OK, it’s definitely not a Golang code. We have some directives rounded by %%{ and }%% and lines started with %%. I’ve seen such brackets for the first time.

Let’s try to find any mentions in this project which is using this *.rl file. A-ha, there is a makefile in this project, which refers to the file.

#bla-bla-bla
RAGEL := ragel -I common

#bla-bla-bla

rfc3164/machine.go: rfc3164/machine.go.rl common/common.rl

rfc3164/machine.go:
	$(RAGEL) -Z -G2 -e -o $@ $<
	@sed -i '/^\/\/line/d' $@
	$(MAKE) file=$@ snake2camel

Who? Ragel?

What the hell are you?

Ragel

Actually, Ragel is a really cool tool and a special language. It allows you to quickly define a state machine which converts incoming data into a well-defined structure. It’s almost like regexp but clearer and simpler.

What kind of task is Ragel good for?

It’s a list from Ragel’s homepage3:

  • Writing robust protocol implementations.
  • Parsing data formats.
  • Lexical analysis of programming languages.
  • Validating user input.

I rarely implement any protocols or make lexical analysis, so let’s see how we can parse user input, for example, phone number.

Ragen in action

What we’ll do parse?

First of all we have to define a phone format itself. Say, it will be

+1 (NPA) NXX-XXXX

where:

  • + and 1 is an optional part, i.e. any phone can start with +1, 1, or it can be without international code.
  • NPA is an area code within a range of 200..999.
  • NXX-XXXX is a subscriber number, range for N is [2-9], for X is [0-9].
  • All brackets, spaces and hyphens are optional.

More details about the format on Wikipedia.

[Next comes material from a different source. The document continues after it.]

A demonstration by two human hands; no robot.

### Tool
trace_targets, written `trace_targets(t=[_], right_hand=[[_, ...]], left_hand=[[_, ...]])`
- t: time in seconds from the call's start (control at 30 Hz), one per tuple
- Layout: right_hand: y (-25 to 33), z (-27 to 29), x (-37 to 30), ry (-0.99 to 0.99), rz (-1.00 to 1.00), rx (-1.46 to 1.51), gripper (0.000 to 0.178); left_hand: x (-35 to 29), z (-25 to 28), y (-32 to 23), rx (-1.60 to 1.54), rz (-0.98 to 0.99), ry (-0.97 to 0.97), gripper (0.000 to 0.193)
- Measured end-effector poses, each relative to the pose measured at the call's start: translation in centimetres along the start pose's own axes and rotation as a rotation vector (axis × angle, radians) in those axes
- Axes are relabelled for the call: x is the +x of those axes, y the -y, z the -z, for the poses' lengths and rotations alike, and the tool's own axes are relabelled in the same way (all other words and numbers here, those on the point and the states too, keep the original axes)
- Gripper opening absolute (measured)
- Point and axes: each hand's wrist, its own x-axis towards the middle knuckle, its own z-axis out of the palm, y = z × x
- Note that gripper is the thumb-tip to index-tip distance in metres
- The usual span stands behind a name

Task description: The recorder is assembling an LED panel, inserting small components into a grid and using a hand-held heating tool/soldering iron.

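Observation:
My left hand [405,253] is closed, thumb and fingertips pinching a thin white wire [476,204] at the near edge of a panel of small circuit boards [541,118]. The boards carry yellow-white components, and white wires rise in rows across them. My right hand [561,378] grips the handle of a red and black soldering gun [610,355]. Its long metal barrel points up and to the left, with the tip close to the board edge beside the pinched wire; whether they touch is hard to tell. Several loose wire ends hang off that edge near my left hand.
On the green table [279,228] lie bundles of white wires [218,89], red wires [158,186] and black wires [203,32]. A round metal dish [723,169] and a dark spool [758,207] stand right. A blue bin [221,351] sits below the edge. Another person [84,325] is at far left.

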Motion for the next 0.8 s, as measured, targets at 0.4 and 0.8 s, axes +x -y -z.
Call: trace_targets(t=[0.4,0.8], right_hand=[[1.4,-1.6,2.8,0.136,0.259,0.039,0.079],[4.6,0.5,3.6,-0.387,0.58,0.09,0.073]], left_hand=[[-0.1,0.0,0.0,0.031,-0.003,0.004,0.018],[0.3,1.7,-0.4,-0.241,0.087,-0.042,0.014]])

With that said, allowable phones are:

+1 (555) 2334567
+1(555)2334567
+1   (555)           2334567
+1 (555) 233-4567
+1   (555)   233-45-67
+1   (555)   233           45-67
+1(555)233-4567
+15552334567
+1-555-233-4567
1 (555) 2334567
1(555)2334567
1   (555)           2334567
1 (555) 233-4567
1   (555)   233-45-67
1   (555)   233           45-67
1(555)233-4567
15552334567
(555) 233-4567
(555)233-4567
5552334567
555-233-4567
    555     233     45    67

For numbers without international code, it will be set as 1 by default.

Phone structure

Next, we need a structure which will store our parsed data. The structure will be filled during the parse process.

type Phone struct{
  IntCode   string
  AreaCode  string
  Number    string
}

I wouldn’t argue how it is better to store phone numbers as int or as a string, it’s no matter in our case.

Unit tests

Working with code generators more and more I can say that unit-tests are a significant part of the development. They validate generated code and produce the result we expect. In most of my cases it is faster to write such tests rather than trying to debug generated code manually. Also, small changes in the generator input can drastically change and output.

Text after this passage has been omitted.